In our screening process, a total of seven whole blood samples known to contain fentanyl were analyzed. Notably, two of these samples contained xylazine at concentrations above the LLOQ, measuring 7.4 ng/mL and 8.3 ng/mL (Figure 4 and Table 1). Additionally, three samples exhibited detectable levels of xylazine but were found to be below the LLOQ. As shown in Figure 4, xylazine detection is quickly flagged in the SCIEX OS results table using the criteria of mass confidence, RT confidence and library confidence (green check marks). These criteria can also be filtered by the user allowing the positive hits to be rapidly highlighted in large data sets.
It is worth highlighting that none of the seven samples contained solely fentanyl but exhibited the presence of 2 to 3 additional drugs and/or metabolites from the panel. This underscores the complexity and potential poly-drug use associated with the source of these samples, demonstrating the importance of comprehensive screening and quantitation techniques in such analytical contexts.

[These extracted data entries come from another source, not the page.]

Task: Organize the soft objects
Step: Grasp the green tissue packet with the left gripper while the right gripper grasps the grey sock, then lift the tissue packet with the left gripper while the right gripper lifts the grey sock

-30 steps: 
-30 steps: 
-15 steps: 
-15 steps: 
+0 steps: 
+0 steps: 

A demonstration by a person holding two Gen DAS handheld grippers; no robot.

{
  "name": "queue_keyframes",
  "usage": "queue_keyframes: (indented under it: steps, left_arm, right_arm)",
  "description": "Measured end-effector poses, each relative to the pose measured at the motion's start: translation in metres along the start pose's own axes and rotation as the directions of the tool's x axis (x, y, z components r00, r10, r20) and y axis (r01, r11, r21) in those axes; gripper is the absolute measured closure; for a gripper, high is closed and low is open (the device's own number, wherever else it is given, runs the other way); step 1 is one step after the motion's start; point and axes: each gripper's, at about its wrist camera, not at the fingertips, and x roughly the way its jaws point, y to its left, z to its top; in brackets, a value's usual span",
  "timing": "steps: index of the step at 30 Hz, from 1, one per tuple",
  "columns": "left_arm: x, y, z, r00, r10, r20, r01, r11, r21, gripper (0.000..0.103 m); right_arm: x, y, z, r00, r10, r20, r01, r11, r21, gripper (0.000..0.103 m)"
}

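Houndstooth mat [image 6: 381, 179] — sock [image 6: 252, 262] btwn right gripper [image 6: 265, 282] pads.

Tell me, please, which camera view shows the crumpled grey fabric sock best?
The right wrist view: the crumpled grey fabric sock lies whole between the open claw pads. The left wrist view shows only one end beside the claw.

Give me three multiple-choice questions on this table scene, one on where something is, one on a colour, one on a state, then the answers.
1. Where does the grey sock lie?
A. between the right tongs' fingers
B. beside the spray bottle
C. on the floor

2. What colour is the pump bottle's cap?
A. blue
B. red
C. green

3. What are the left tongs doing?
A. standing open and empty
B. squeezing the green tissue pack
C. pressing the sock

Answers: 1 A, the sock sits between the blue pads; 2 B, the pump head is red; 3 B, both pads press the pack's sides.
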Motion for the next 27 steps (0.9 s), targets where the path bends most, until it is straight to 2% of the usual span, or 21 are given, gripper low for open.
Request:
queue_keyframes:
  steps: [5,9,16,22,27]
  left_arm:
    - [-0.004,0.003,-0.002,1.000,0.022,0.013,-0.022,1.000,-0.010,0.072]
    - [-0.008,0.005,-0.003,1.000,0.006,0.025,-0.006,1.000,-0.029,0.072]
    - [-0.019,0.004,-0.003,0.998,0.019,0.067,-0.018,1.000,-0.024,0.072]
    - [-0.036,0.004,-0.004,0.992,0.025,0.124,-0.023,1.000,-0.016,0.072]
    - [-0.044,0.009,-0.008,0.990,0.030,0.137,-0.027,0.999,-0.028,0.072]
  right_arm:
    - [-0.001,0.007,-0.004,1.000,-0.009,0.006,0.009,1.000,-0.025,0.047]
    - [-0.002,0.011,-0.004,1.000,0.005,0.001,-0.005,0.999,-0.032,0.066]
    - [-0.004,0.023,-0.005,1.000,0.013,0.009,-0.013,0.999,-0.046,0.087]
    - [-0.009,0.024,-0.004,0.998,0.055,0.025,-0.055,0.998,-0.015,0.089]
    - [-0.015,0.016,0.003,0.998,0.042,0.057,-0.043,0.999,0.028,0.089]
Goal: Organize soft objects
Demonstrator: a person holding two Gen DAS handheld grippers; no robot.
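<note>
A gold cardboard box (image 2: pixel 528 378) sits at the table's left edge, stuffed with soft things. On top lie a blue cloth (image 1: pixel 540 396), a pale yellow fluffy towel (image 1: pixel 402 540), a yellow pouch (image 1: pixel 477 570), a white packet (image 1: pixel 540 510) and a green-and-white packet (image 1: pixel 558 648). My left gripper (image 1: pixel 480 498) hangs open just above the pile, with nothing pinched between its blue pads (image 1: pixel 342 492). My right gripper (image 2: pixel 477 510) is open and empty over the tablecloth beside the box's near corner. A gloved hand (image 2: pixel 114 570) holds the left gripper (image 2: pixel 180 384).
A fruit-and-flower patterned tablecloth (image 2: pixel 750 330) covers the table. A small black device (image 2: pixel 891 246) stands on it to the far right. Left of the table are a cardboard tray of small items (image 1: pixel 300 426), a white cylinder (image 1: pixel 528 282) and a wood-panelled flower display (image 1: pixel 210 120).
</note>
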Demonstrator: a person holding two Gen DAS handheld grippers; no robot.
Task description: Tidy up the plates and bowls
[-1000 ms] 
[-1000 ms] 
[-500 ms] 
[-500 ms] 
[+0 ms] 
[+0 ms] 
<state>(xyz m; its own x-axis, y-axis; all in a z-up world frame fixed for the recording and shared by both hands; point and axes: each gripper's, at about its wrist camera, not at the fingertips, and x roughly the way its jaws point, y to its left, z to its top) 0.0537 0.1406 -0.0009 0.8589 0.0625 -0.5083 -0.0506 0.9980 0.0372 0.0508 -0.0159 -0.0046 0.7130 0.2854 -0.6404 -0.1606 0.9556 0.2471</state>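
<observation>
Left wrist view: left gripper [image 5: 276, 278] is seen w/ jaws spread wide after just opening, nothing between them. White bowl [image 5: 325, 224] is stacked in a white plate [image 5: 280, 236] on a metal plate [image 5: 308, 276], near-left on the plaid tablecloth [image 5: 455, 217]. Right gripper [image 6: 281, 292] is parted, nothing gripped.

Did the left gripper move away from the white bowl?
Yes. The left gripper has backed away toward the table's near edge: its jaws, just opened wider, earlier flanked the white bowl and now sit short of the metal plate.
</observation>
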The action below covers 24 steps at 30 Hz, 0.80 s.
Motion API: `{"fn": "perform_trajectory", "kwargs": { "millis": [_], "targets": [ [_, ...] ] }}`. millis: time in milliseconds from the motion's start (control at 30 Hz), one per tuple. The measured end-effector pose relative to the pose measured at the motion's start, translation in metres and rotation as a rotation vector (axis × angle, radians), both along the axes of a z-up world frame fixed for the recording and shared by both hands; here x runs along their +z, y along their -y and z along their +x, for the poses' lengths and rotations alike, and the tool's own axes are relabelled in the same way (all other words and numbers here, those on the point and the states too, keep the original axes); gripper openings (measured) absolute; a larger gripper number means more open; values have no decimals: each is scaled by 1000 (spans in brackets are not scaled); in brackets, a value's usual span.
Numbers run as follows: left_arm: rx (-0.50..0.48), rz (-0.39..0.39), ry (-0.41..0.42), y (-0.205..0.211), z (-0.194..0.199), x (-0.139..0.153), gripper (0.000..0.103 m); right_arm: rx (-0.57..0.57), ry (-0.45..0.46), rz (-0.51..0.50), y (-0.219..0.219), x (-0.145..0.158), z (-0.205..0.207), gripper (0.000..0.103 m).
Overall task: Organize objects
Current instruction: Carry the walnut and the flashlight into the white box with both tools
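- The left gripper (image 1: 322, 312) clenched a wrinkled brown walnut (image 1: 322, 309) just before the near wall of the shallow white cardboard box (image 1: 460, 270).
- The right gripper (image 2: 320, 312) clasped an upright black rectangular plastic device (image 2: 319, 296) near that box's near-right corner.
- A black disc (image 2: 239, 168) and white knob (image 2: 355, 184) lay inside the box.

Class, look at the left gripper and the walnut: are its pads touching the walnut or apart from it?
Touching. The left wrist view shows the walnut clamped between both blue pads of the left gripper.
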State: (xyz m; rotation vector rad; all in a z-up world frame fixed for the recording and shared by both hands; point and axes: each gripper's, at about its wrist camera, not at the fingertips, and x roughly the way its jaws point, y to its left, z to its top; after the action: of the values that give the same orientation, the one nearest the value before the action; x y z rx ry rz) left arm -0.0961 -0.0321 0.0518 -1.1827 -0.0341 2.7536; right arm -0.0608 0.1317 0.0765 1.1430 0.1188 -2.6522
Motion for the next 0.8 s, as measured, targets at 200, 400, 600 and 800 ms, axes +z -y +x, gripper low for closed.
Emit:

Given that the data was acquired through a non-targeted SWATH DIA approach, the processing method developed in this study for the targeted screening of specific compounds can be readily adapted to identify unknown compounds. It is possible to conduct retrospective analyses of previously obtained data sets, making it easier to detect novel compounds, all while avoiding the need to reinject samples. Data sets can be systematically reprocessed quickly in SCIEX OS if new forensic targets are identified for quantitation, as demonstrated in this study. This highlights the flexibility and adaptability of the SCIEX OS software.